What you need to do: Pick out the lines below that contain the string "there" and copy them all.

╭─ Available data

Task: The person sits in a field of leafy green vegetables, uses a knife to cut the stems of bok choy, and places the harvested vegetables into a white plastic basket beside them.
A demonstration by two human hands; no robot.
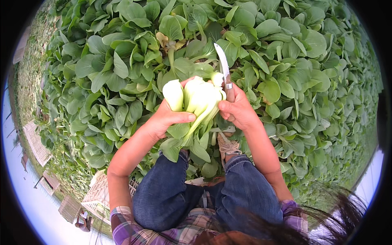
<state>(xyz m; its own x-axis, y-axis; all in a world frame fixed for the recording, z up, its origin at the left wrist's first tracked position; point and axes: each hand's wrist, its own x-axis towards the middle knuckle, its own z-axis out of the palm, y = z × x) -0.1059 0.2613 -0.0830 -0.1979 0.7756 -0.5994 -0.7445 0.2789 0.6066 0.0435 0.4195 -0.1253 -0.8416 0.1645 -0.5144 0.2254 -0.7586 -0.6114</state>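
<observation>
Several heads of bok choy [199, 98] are bunched in my left hand [173, 113], pale stem bases pointing away from me and green leaves hanging toward my knees. My left thumb lies across the stems. In my right hand [240, 108] is the wooden handle of a knife [224, 62], its curved blade pointing up and away from me. The fingers of that hand are next to the right side of the bunch; whether they also grip a stem I cannot tell. Uncut bok choy leaves [186, 65] stand just beyond both hands.
Bok choy plants [291, 67] fill the ground ahead and to both sides. Below my hands are my jeans-clad knees [165, 190] and a shoe [228, 147]. A woven crate [96, 194] stands at my left, more crates [36, 141] farther off. Another person [83, 221] is in the distance at lower left.
</observation>
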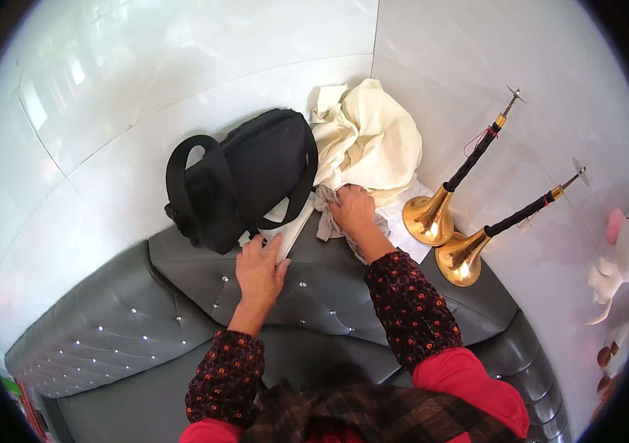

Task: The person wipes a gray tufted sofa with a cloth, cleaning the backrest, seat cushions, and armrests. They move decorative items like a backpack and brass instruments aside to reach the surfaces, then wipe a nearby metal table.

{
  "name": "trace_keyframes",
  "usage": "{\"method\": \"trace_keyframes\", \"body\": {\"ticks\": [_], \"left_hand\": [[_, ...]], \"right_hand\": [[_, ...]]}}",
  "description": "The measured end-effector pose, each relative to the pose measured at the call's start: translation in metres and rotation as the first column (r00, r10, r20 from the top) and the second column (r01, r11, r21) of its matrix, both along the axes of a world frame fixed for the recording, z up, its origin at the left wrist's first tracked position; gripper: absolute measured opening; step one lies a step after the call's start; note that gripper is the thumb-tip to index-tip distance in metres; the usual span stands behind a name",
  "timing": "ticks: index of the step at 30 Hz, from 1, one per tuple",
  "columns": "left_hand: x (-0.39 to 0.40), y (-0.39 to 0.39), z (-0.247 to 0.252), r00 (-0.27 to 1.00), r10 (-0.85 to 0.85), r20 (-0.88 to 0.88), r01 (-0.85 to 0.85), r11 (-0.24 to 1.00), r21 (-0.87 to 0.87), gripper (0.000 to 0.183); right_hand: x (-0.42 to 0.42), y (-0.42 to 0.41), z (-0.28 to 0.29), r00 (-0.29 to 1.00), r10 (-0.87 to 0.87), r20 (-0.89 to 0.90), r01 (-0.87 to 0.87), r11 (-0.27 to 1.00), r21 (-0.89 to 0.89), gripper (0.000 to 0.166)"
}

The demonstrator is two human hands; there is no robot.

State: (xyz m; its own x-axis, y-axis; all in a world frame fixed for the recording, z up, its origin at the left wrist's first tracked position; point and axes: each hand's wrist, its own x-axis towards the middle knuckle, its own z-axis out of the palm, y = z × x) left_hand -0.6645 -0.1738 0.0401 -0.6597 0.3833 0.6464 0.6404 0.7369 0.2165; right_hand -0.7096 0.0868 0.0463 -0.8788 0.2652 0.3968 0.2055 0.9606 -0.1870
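My left hand (260, 271) lies at the lower edge of a black fabric bag (261, 160) with wide straps. Its fingertips touch a flat white item (295, 232) that sticks out from beside the bag; whether they grip anything is hidden. With bent fingers, my right hand (356, 213) holds a crumpled grey cloth (325, 213) on top of the sofa back. Just beyond that hand is a bunched cream cloth (372, 135), heaped against the wall corner. Both hands are over the dark tufted sofa back (314, 299).
Two suonas with brass bells stand to the right, one (430, 219) behind the other (464, 257), their dark pipes leaning toward the wall. White papers (411, 238) lie beside the bells. Pale tiled walls (181, 66) meet behind the sofa. A white figure (608, 279) shows at far right.
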Motion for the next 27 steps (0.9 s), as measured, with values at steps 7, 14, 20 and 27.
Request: {"method": "trace_keyframes", "body": {"ticks": [7,14,20,27], "left_hand": [[-0.039,0.010,-0.007,0.999,0.024,-0.043,-0.029,0.994,-0.105,0.041],[-0.093,-0.001,-0.018,0.987,0.134,-0.094,-0.136,0.991,-0.007,0.035],[-0.084,0.005,-0.033,0.982,0.118,-0.150,-0.127,0.990,-0.054,0.049],[-0.087,-0.001,-0.037,0.973,0.124,-0.193,-0.140,0.988,-0.072,0.053]], "right_hand": [[0.074,-0.006,-0.005,0.977,0.165,-0.132,-0.169,0.985,-0.025,0.037],[0.089,-0.020,0.006,0.959,0.277,-0.059,-0.279,0.959,-0.041,0.038],[-0.011,-0.016,-0.005,0.981,0.152,-0.120,-0.153,0.988,-0.005,0.038],[0.070,-0.016,-0.006,0.993,0.094,-0.070,-0.096,0.995,-0.024,0.044]]}}
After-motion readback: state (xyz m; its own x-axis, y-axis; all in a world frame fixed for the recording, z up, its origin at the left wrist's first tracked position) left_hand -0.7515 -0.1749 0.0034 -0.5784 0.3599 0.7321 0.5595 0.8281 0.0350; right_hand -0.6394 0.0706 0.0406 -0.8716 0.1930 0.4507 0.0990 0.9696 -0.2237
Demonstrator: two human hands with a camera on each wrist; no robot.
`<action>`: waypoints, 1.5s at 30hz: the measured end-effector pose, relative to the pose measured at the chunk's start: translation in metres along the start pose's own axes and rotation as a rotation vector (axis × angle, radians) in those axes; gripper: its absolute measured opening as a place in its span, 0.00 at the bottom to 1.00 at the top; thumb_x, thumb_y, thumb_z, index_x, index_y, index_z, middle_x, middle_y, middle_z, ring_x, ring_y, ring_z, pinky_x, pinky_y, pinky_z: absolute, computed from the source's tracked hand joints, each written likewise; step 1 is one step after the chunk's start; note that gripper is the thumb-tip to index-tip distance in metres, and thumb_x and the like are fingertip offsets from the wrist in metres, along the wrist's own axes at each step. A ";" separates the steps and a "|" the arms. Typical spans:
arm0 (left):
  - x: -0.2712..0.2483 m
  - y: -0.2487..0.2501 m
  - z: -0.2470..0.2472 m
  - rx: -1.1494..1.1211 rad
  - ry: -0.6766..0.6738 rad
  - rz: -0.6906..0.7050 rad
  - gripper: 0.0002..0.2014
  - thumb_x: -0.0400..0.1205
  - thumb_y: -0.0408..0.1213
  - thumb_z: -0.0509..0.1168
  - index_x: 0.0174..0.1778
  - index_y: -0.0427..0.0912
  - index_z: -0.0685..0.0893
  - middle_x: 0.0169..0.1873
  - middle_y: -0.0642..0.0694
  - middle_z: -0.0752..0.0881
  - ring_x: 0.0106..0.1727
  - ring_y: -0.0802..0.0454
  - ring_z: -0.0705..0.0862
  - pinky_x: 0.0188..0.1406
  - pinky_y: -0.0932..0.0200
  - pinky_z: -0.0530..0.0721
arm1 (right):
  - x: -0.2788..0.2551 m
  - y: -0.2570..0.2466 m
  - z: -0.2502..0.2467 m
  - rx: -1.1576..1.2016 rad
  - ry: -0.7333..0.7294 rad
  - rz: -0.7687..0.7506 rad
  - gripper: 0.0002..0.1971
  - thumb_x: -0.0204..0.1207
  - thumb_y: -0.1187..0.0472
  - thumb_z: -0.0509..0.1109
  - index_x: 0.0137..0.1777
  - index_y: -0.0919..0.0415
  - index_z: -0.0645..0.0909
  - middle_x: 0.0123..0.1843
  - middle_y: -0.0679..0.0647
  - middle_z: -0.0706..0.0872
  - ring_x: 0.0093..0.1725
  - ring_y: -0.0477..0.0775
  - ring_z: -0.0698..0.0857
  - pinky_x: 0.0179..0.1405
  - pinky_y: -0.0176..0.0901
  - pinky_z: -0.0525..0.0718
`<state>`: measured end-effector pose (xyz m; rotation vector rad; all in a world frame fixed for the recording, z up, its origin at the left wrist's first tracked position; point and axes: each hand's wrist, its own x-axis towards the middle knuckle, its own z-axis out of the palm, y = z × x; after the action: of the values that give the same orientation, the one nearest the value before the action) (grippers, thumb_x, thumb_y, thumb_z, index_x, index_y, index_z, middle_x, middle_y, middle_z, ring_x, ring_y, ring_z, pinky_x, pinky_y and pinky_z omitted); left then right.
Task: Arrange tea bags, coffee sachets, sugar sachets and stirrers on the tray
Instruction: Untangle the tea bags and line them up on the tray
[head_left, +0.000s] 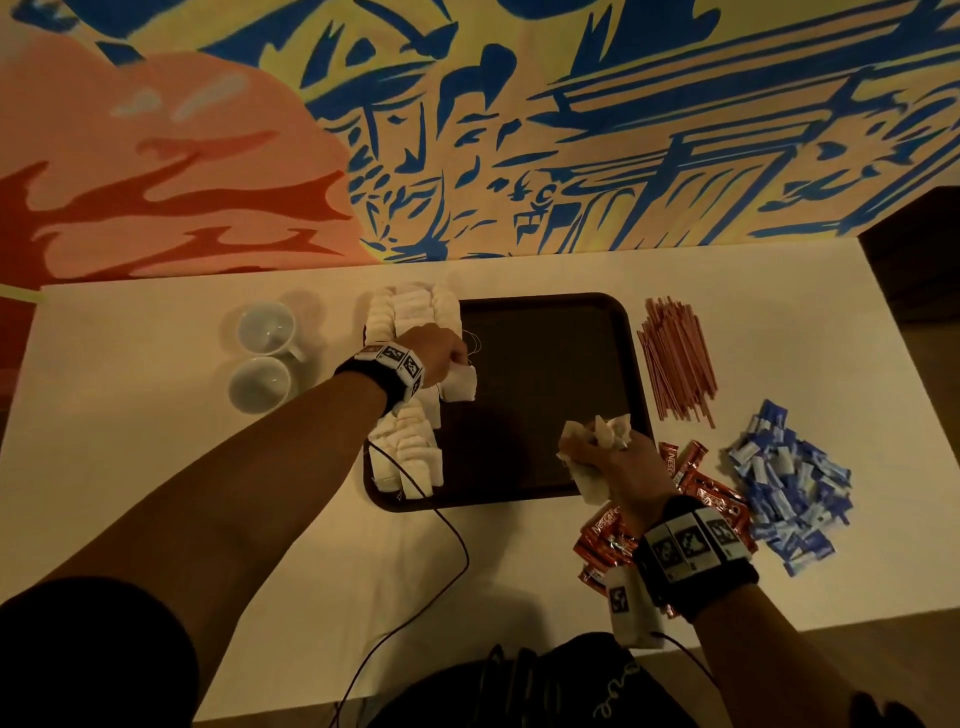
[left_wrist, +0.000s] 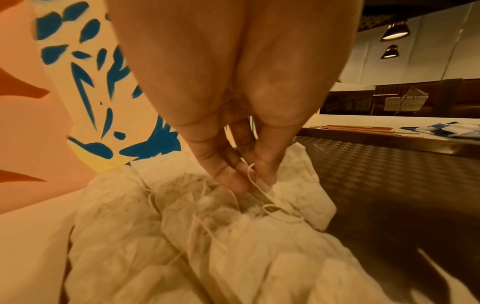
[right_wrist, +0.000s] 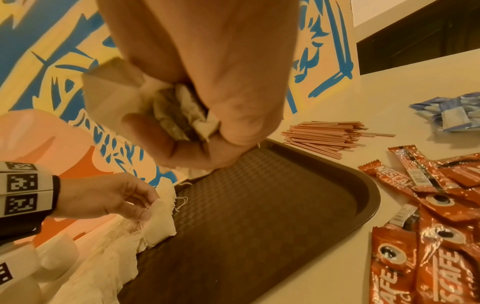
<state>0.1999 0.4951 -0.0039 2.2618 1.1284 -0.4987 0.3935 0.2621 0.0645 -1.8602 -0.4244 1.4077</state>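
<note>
Scene: a person is standing over a white table (head_left: 156, 441), stocking a dark tray (head_left: 545, 395) beneath a painted wall.
Tea bags: a white row of tea bags (head_left: 410, 452) is running along the tray's left edge, its long axis pointing from the person toward the wall.
Left hand: the left hand (head_left: 441, 353) is pinching one tea bag (head_left: 460, 382) by its top at mid-row, fingers curled; it is the nearer hand to the row.
Right hand: the right hand (head_left: 608, 457) is clutching a crumpled bunch of tea bags (head_left: 597, 431) over the tray's near right corner, apparently a reserve supply.
Still off the tray: stirrers (head_left: 675, 358), coffee sachets (head_left: 711, 488) and sugar sachets (head_left: 789, 483) are lying to its right, nearer the right hand.
Also present: two cups (head_left: 262, 358) are standing left of the tray.
</note>
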 end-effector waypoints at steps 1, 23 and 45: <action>0.001 0.001 -0.001 0.001 0.000 0.006 0.17 0.84 0.26 0.63 0.62 0.49 0.89 0.62 0.45 0.87 0.61 0.42 0.84 0.58 0.51 0.82 | 0.001 0.000 0.000 0.003 0.002 -0.003 0.16 0.76 0.63 0.79 0.60 0.70 0.84 0.51 0.62 0.89 0.46 0.55 0.88 0.41 0.45 0.85; -0.039 -0.008 -0.028 -0.217 0.310 -0.180 0.08 0.81 0.38 0.71 0.55 0.51 0.86 0.55 0.48 0.89 0.58 0.45 0.85 0.61 0.50 0.83 | 0.002 -0.017 -0.009 0.005 -0.136 -0.090 0.15 0.78 0.60 0.77 0.61 0.64 0.83 0.52 0.58 0.90 0.46 0.50 0.90 0.35 0.36 0.84; -0.212 0.120 0.012 -1.189 0.473 0.078 0.02 0.83 0.34 0.72 0.49 0.43 0.89 0.37 0.50 0.91 0.39 0.53 0.87 0.41 0.59 0.88 | -0.056 -0.048 0.009 -0.075 -0.655 -0.289 0.18 0.72 0.68 0.81 0.60 0.74 0.84 0.48 0.64 0.90 0.41 0.53 0.87 0.38 0.42 0.86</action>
<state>0.1737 0.3000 0.1403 1.3356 1.0897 0.6486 0.3747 0.2604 0.1365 -1.2809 -1.0326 1.7835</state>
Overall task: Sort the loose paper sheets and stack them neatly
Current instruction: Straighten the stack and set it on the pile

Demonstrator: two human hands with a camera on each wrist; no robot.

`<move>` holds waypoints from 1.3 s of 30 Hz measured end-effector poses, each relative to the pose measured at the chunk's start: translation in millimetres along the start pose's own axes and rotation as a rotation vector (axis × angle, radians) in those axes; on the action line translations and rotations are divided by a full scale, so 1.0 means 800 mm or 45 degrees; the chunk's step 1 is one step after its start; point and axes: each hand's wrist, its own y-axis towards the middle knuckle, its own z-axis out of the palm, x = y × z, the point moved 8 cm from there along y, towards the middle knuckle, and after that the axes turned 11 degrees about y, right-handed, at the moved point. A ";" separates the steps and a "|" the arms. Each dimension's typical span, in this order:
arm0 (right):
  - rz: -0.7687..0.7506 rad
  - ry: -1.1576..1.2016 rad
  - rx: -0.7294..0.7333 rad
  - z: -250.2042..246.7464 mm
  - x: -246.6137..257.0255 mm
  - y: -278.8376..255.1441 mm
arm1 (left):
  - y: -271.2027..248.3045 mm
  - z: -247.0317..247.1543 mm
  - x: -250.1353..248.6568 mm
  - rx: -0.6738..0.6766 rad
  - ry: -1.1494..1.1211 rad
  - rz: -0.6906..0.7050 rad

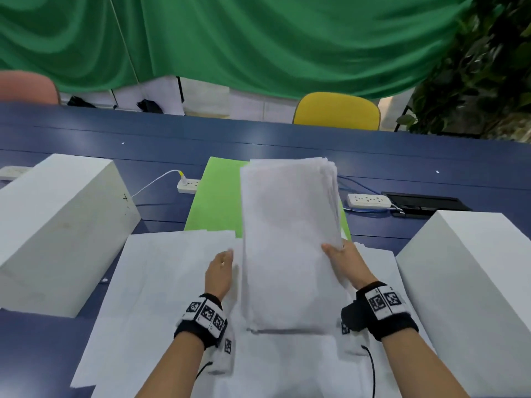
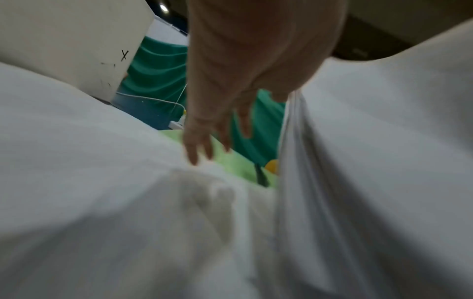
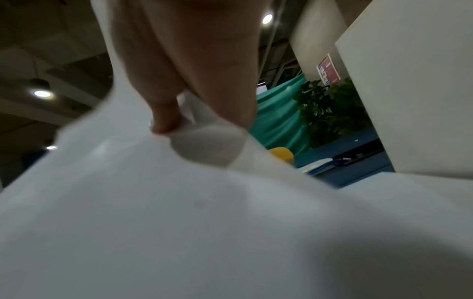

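A thick stack of white paper sheets [image 1: 290,239] stands tilted on its lower edge upon loose white sheets [image 1: 161,282] spread over the table. My right hand [image 1: 340,254] pinches the stack's right edge, thumb on the front face [image 3: 163,121], with the stack [image 3: 179,202] filling the right wrist view. My left hand [image 1: 222,267] hovers just left of the stack with straight fingers [image 2: 194,149], holding nothing, above the loose sheets [image 2: 89,161]; the stack's edge [image 2: 294,141] rises to its right. A green sheet [image 1: 218,196] lies behind the stack.
Two white blocks [image 1: 60,222] [image 1: 471,271] flank the papers on the blue table [image 1: 287,139]. Power strips [image 1: 188,185] [image 1: 369,200] with cables and a black device [image 1: 422,201] lie behind. A yellow chair [image 1: 337,110] and green curtain [image 1: 258,38] stand beyond.
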 end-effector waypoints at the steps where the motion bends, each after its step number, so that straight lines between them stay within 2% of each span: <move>1: 0.074 -0.073 0.042 0.004 -0.016 0.004 | 0.002 -0.005 0.028 -0.052 0.182 -0.143; 3: 0.235 -0.302 0.177 0.019 -0.064 0.004 | -0.001 -0.003 0.057 -0.029 0.426 -0.295; 5: 0.336 -0.529 0.312 0.034 -0.120 0.002 | -0.004 0.000 0.065 0.004 0.501 -0.324; 7: 0.386 -0.562 0.304 0.038 -0.151 -0.002 | -0.001 0.000 0.070 0.019 0.536 -0.319; 12: 0.387 -0.550 0.233 0.036 -0.151 -0.001 | 0.012 -0.005 0.089 -0.014 0.451 -0.279; 17: 0.373 -0.565 0.208 0.034 -0.153 -0.002 | 0.001 -0.006 0.080 -0.086 0.292 -0.208; 20: 0.356 -0.566 0.190 0.034 -0.152 -0.005 | -0.012 0.005 0.078 -0.036 0.375 -0.215; 24: 0.338 -0.566 0.178 0.032 -0.152 -0.009 | -0.029 0.008 0.073 -0.087 0.541 -0.274; 28: 0.333 -0.552 0.170 0.032 -0.152 -0.011 | -0.028 0.010 0.066 -0.059 0.185 -0.259; 31: 0.331 -0.514 0.168 0.032 -0.153 -0.010 | -0.032 0.002 0.060 -0.148 -0.018 -0.179; 35: 0.332 -0.464 0.153 0.031 -0.154 -0.011 | -0.046 -0.006 0.049 -0.231 -0.162 -0.048; 39: 0.323 -0.391 0.168 0.029 -0.157 -0.011 | -0.042 -0.010 0.069 -0.297 -0.200 -0.085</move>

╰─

Written answer:
The demonstrator is two human hands; there is no robot.
`<move>` holds waypoints from 1.3 s of 30 Hz measured end-effector poses, each relative to the pose measured at the chunk's start: translation in millimetres along the start pose's own axes and rotation as a rotation vector (axis × angle, radians) in those axes; on the action line translations and rotations are divided by a full scale, so 1.0 means 800 mm or 45 degrees; the chunk's step 1 is one step after its start; point and axes: each hand's wrist, its own y-axis towards the middle knuckle, its own z-axis out of the palm, x = y × z, the point moved 8 cm from there along y, towards the middle knuckle, and after that the axes turned 11 degrees about y, right-handed, at the moved point. A ";" separates the steps and a "|" the arms. Each dimension's typical span, in this order:

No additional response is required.